Sunday, July 18, 2010

Using VMware Workstation; Time to Try VirtualBox?

A year earlier, I had tried using VirtualBox in place of VMWare Workstation as a virtualization solution.  I wondered whether I should try it again now.

I ran a search for recent comments and reviews.  A number of people had good things to say about VirtualBox.  It sounded like it had been progressing well in the year or so since Oracle bought it.  Rob Williams at Techgage listed some pros and cons.  A month after my previous try, an InfoWorld review said that VirtualBox had been gaining ground really quickly.  More recently, just a few months before this post, ZDNet's Jason Perlow did a comparison of VirtualBox 3.2 and Workstation 7.1.  Perlow said this:

In virtually all of our tests, [Workstation] matched or exceeded the performance of Oracle VM VirtualBox. Windows XP and Windows 7 32-bit and 64-bit performance was extremely snappy, and close enough to native that when we were running it in full screen mode, we couldn’t perceive the difference between “On the metal” and virtualized on our test system.
That reminded me that, once again, I was looking at a "professional" review by someone who comes in, tries the software on a fresh system, does their benchmarks, and then closes the doors and turns out the lights -- not sticking around for a few months, that is, to see how the thing holds up in everyday usage and abusage.  Perlow admitted that VirtualBox, not VMware, was his workaday tool.  But for me, by contrast, VMware Workstation 7.1 was huffing and puffing, and it had never approached the performance of a native Windows XP installation.  (Perlow also noted that VirtualBox performed well in his tests, but failed miserably when using Windows rather than Linux as the host.  I was not concerned about that; I would be using Ubuntu Linux as my host.)
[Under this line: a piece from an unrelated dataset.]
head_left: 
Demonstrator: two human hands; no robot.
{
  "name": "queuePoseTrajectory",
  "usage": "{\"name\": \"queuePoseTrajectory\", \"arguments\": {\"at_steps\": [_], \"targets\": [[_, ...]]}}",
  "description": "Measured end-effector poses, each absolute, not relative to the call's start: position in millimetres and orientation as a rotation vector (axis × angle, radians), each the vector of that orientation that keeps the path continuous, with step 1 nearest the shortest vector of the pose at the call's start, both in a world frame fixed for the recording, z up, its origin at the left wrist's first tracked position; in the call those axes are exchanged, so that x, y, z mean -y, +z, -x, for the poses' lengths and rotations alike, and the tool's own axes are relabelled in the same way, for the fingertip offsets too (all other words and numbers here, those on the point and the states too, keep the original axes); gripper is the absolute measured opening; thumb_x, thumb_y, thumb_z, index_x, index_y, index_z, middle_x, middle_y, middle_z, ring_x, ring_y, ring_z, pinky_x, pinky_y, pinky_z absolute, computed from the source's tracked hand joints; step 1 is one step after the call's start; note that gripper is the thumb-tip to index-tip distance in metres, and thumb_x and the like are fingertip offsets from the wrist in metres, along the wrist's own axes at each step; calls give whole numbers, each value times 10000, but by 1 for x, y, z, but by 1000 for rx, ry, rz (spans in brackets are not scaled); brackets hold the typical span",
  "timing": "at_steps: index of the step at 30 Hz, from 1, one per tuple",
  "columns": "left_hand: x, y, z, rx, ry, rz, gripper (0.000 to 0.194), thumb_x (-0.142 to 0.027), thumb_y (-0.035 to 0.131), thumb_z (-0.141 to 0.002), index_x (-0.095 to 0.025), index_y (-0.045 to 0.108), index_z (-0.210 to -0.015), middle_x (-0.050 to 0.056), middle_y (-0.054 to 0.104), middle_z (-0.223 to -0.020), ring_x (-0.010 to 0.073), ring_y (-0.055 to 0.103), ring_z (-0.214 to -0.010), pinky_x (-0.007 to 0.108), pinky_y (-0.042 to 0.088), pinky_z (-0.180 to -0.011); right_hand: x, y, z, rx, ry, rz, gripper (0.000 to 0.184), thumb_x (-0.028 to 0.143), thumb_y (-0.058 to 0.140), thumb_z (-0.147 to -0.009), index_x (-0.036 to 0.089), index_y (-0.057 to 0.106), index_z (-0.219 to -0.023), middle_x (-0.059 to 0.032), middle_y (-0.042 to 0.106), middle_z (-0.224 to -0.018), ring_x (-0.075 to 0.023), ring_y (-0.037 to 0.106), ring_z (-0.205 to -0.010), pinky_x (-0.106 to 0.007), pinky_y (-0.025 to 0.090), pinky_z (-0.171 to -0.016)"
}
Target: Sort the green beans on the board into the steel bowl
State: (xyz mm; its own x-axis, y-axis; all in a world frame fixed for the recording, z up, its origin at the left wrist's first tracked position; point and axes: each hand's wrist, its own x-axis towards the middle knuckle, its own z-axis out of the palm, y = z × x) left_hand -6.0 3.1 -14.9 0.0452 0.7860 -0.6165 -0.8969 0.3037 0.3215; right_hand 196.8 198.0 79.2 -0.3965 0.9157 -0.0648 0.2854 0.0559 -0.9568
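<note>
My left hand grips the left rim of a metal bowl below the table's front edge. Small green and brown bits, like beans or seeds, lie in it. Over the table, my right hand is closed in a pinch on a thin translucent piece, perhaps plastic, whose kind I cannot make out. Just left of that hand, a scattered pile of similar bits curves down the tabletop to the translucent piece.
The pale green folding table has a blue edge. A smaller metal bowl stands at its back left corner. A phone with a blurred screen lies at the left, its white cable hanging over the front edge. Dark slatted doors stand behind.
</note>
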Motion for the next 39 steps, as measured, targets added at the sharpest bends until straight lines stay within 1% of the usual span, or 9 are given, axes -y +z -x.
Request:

These sources reminded me of the issues that had become par for the course in my use of VMware Workstation.  There were quite a few, as readers of my many posts on VMware would know.  One, as just noted, was the slowness.  There were things I couldn't do in VMware, like video editing, because of the poor performance.  Another kind of problem was hardware-related.  While I had worked through many of those issues, as noted in previous posts, there were always others.  VMware would recognize only some USB devices, including my multifunction printer/scanner, and/or would recognize them imperfectly (i.e., permitting only some functionality).  VMware would slow to a crawl if I tried to get it to use multiple processors.  It had originally seemed to handle at least a couple of open VMs at the same time, but more recently would become unusably slow if I had more than one VM open.

On the other hand, I knew that a switch to a new virtualization platform would require some downtime and many hours of tinkering, as well as some lost work in the process of making mistakes and learning how it worked.  I was also curious about what was going to happen with VirtualBox.  When Oracle bought Sun in 2009, some were predicting that this was awful news for open-source projects like VirtualBox.  It may be.  But Oracle has recently come out with a relatively significant new release of VirtualBox.  Before making the leap, I would like to let more time pass, so as to see whether the naysayers are wrong or whether, instead, Oracle was just cleaning out the closet, putting the last of its in-process improvements into production before marking the VirtualBox product for shelving or sale to some other tech company.

A quick check also suggested that transitioning from VMware to VirtualBox would probably entail creation of new VMs from scratch.  While there are surely countervailing opinions, what I got from the first few hits of a search on the matter leaned toward "the Fat Bloke's First Rule of VM Migration," which he stated as follows:  "Don't, if you can help it. If you can create a new vm from scratch on the new virtualization platform, you probably should."  Wand Weaver likewise said that graphics issues made it "tricky to import existing VMWare machines into VirtualBox."

I had other fish to fry.  I was in no rush to get myself into a new mess, dealing with creation of new VMs for VirtualBox at this point.  It seemed to met that the better strategy was to watch and wait, to see whether VirtualBox (or possibly some other virtualization program) would become the champ or would instead fade away.  This seemed especially advisable since a recent effort to free up some space and relocate the paging file in one of my WinXP VMs seemed to have improved performance.  So before dabbling with VirtualBox again, I decided to see what I could do to improve VMware's performance.